*Required work*: An exact reprint of all the records is the expected answer.

Dataset excerpts
--- START ---

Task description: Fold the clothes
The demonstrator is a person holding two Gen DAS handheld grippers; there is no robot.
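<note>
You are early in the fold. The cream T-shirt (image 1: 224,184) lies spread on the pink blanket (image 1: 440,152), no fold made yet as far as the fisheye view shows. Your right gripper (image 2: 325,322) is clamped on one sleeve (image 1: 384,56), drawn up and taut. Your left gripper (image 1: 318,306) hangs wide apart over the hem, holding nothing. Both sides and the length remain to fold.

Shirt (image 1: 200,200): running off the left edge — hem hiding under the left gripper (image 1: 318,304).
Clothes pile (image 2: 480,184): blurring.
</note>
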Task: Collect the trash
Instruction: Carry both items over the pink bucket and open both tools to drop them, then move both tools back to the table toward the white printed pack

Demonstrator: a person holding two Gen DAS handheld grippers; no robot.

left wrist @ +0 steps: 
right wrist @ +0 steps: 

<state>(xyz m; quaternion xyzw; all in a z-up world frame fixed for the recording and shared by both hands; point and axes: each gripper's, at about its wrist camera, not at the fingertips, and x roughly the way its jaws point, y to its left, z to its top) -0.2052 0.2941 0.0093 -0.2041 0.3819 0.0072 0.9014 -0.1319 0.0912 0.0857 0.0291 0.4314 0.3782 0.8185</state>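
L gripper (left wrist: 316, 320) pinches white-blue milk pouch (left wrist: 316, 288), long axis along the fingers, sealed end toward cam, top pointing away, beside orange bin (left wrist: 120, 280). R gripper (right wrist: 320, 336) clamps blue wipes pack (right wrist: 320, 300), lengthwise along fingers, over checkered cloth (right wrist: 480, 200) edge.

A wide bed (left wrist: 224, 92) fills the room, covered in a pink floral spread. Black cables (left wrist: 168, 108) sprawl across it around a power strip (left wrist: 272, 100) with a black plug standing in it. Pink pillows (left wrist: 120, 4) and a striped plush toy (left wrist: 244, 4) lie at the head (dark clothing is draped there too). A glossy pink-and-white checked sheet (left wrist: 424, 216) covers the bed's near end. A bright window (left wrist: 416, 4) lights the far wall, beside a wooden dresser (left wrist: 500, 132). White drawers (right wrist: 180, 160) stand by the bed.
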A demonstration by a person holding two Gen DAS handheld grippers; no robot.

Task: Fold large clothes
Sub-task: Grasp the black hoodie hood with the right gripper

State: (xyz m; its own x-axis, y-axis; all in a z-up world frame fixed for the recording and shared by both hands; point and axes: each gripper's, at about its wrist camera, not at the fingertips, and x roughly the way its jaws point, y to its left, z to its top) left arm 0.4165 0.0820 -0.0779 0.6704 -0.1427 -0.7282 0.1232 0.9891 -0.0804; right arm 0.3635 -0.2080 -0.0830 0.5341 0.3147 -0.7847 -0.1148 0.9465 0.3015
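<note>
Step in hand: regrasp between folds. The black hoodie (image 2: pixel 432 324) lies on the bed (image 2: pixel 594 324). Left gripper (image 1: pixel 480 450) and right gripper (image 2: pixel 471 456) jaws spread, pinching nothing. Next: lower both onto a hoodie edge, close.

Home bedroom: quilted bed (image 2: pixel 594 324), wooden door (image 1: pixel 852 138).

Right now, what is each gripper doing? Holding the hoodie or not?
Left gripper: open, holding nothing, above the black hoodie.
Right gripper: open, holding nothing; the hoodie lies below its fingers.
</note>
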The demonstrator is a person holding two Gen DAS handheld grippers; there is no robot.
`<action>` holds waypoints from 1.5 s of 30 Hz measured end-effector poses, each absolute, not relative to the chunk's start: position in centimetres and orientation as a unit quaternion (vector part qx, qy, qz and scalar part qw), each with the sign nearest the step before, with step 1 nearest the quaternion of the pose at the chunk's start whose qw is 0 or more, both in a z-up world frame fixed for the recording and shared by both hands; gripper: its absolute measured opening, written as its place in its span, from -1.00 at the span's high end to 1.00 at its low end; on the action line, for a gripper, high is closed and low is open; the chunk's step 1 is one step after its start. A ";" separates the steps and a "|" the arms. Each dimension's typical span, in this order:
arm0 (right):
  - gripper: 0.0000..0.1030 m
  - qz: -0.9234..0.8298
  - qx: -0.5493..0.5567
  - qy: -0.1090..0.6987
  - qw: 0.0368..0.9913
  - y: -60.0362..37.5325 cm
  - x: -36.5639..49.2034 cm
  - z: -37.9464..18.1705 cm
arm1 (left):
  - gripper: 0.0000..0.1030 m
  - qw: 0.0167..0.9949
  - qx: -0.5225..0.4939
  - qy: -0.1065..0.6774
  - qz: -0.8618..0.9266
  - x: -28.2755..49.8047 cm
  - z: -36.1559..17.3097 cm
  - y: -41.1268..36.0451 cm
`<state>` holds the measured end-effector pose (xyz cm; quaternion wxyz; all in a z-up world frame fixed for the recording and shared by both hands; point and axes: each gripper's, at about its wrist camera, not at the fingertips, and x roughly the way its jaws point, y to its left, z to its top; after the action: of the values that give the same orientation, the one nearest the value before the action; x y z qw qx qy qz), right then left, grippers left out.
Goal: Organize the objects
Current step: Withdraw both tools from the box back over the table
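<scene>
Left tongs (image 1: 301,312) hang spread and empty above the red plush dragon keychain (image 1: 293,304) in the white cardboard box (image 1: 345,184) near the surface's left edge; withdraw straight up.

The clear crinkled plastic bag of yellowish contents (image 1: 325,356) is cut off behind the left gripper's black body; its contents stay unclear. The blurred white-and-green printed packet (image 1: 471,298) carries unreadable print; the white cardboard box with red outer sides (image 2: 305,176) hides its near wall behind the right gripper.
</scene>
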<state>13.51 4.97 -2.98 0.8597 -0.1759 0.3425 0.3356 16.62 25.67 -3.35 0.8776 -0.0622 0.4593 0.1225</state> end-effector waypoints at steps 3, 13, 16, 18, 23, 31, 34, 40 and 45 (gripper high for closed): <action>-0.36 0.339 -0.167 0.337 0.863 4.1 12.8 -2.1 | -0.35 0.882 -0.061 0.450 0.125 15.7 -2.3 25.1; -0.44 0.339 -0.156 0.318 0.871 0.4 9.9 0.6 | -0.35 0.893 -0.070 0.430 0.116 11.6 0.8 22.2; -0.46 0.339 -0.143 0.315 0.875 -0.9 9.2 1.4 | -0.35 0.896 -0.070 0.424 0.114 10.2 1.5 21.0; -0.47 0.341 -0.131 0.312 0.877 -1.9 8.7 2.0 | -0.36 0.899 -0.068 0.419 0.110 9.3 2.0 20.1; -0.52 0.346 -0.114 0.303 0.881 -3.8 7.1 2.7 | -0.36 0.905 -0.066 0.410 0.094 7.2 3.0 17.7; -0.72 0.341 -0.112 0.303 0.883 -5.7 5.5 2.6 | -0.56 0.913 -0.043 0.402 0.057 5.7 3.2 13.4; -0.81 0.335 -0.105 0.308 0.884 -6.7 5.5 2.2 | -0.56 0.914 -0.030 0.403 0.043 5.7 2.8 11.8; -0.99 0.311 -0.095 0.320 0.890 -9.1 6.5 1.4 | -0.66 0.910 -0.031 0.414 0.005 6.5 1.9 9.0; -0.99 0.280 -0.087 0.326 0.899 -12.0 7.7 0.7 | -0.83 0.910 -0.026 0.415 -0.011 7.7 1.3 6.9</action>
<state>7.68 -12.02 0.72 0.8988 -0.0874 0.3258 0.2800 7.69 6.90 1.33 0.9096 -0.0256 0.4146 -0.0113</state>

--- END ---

*Response to this exercise*:
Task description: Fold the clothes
The demonstrator is a person holding two Gen DAS handheld grippers; there is no robot.
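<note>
You are early in the fold. The cream T-shirt (image 1: 224,184) lies spread on the pink blanket (image 1: 440,152), no fold made yet as far as the fisheye view shows. Your right gripper (image 2: 325,322) is clamped on one sleeve (image 1: 384,56), drawn up and taut. Your left gripper (image 1: 318,306) hangs wide apart over the hem, holding nothing. Both sides and the length remain to fold.

Shirt (image 1: 200,200): running off the left edge — hem hiding under the left gripper (image 1: 318,304).
Clothes pile (image 2: 480,184): blurring.
</note>
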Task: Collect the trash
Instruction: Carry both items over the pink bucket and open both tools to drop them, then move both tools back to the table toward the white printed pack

Demonstrator: a person holding two Gen DAS handheld grippers; no robot.

left wrist @ +0 steps: 
right wrist @ +0 steps: 

<state>(xyz m; quaternion xyzw; all in a z-up world frame fixed for the recording and shared by both hands; point and axes: each gripper's, at about its wrist camera, not at the fingertips, and x roughly the way its jaws point, y to its left, z to its top) -0.2052 0.2941 0.0093 -0.2041 0.3819 0.0072 0.9014 -0.1319 0.0912 0.0857 0.0291 0.4314 0.3782 0.8185</state>
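L gripper (left wrist: 316, 320) pinches white-blue milk pouch (left wrist: 316, 288), long axis along the fingers, sealed end toward cam, top pointing away, beside orange bin (left wrist: 120, 280). R gripper (right wrist: 320, 336) clamps blue wipes pack (right wrist: 320, 300), lengthwise along fingers, over checkered cloth (right wrist: 480, 200) edge.

A wide bed (left wrist: 224, 92) fills the room, covered in a pink floral spread. Black cables (left wrist: 168, 108) sprawl across it around a power strip (left wrist: 272, 100) with a black plug standing in it. Pink pillows (left wrist: 120, 4) and a striped plush toy (left wrist: 244, 4) lie at the head (dark clothing is draped there too). A glossy pink-and-white checked sheet (left wrist: 424, 216) covers the bed's near end. A bright window (left wrist: 416, 4) lights the far wall, beside a wooden dresser (left wrist: 500, 132). White drawers (right wrist: 180, 160) stand by the bed.
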A demonstration by a person holding two Gen DAS handheld grippers; no robot.

Task: Fold large clothes
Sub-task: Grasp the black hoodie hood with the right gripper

State: (xyz m; its own x-axis, y-axis; all in a z-up world frame fixed for the recording and shared by both hands; point and axes: each gripper's, at about its wrist camera, not at the fingertips, and x roughly the way its jaws point, y to its left, z to its top) left arm 0.4165 0.0820 -0.0779 0.6704 -0.1427 -0.7282 0.1232 0.9891 -0.0804; right arm 0.3635 -0.2080 -0.0830 0.5341 0.3147 -0.7847 -0.1148 0.9465 0.3015
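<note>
Step in hand: regrasp between folds. The black hoodie (image 2: pixel 432 324) lies on the bed (image 2: pixel 594 324). Left gripper (image 1: pixel 480 450) and right gripper (image 2: pixel 471 456) jaws spread, pinching nothing. Next: lower both onto a hoodie edge, close.

Home bedroom: quilted bed (image 2: pixel 594 324), wooden door (image 1: pixel 852 138).

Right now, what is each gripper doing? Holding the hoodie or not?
Left gripper: open, holding nothing, above the black hoodie.
Right gripper: open, holding nothing; the hoodie lies below its fingers.
</note>
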The demonstrator is a person holding two Gen DAS handheld grippers; there is no robot.
`<action>` holds waypoints from 1.5 s of 30 Hz measured end-effector poses, each absolute, not relative to the chunk's start: position in centimetres and orientation as a unit quaternion (vector part qx, qy, qz and scalar part qw), each with the sign nearest the step before, with step 1 nearest the quaternion of the pose at the chunk's start whose qw is 0 or more, both in a z-up world frame fixed for the recording and shared by both hands; gripper: its absolute measured opening, written as its place in its span, from -1.00 at the span's high end to 1.00 at its low end; on the action line, for a gripper, high is closed and low is open; the chunk's step 1 is one step after its start. A ";" separates the steps and a "|" the arms. Each dimension's typical span, in this order:
arm0 (right):
  - gripper: 0.0000..0.1030 m
  - qz: -0.9234..0.8298
  - qx: -0.5493..0.5567
  - qy: -0.1090..0.6987
  - qw: 0.0368..0.9913
  - y: -60.0362..37.5325 cm
  - x: -36.5639..49.2034 cm
  - z: -37.9464..18.1705 cm
arm1 (left):
  - gripper: 0.0000..0.1030 m
  - qw: 0.0167..0.9949
  - qx: -0.5225..0.4939
  - qy: -0.1065..0.6774
  - qz: -0.8618..0.9266
  - x: -28.2755..49.8047 cm
  - z: -36.1559..17.3097 cm
  - y: -41.1268..36.0451 cm
`<state>` holds the measured end-effector pose (xyz cm; quaternion wxyz; all in a z-up world frame fixed for the recording and shared by both hands; point and axes: each gripper's, at about its wrist camera, not at the fingertips, and x roughly the way its jaws point, y to its left, z to its top; after the action: of the values that give the same orientation, the one nearest the value before the action; x y z qw qx qy qz), right then left, grippers left out.
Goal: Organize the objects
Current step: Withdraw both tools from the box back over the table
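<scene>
Left tongs (image 1: 301,312) hang spread and empty above the red plush dragon keychain (image 1: 293,304) in the white cardboard box (image 1: 345,184) near the surface's left edge; withdraw straight up.

The clear crinkled plastic bag of yellowish contents (image 1: 325,356) is cut off behind the left gripper's black body; its contents stay unclear. The blurred white-and-green printed packet (image 1: 471,298) carries unreadable print; the white cardboard box with red outer sides (image 2: 305,176) hides its near wall behind the right gripper.
</scene>
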<state>13.51 4.97 -2.98 0.8597 -0.1759 0.3425 0.3356 16.62 25.67 -3.35 0.8776 -0.0622 0.4593 0.1225</state> end-effector waypoints at steps 3, 13, 16, 18, 23, 31, 34, 40 and 45 (gripper high for closed): <action>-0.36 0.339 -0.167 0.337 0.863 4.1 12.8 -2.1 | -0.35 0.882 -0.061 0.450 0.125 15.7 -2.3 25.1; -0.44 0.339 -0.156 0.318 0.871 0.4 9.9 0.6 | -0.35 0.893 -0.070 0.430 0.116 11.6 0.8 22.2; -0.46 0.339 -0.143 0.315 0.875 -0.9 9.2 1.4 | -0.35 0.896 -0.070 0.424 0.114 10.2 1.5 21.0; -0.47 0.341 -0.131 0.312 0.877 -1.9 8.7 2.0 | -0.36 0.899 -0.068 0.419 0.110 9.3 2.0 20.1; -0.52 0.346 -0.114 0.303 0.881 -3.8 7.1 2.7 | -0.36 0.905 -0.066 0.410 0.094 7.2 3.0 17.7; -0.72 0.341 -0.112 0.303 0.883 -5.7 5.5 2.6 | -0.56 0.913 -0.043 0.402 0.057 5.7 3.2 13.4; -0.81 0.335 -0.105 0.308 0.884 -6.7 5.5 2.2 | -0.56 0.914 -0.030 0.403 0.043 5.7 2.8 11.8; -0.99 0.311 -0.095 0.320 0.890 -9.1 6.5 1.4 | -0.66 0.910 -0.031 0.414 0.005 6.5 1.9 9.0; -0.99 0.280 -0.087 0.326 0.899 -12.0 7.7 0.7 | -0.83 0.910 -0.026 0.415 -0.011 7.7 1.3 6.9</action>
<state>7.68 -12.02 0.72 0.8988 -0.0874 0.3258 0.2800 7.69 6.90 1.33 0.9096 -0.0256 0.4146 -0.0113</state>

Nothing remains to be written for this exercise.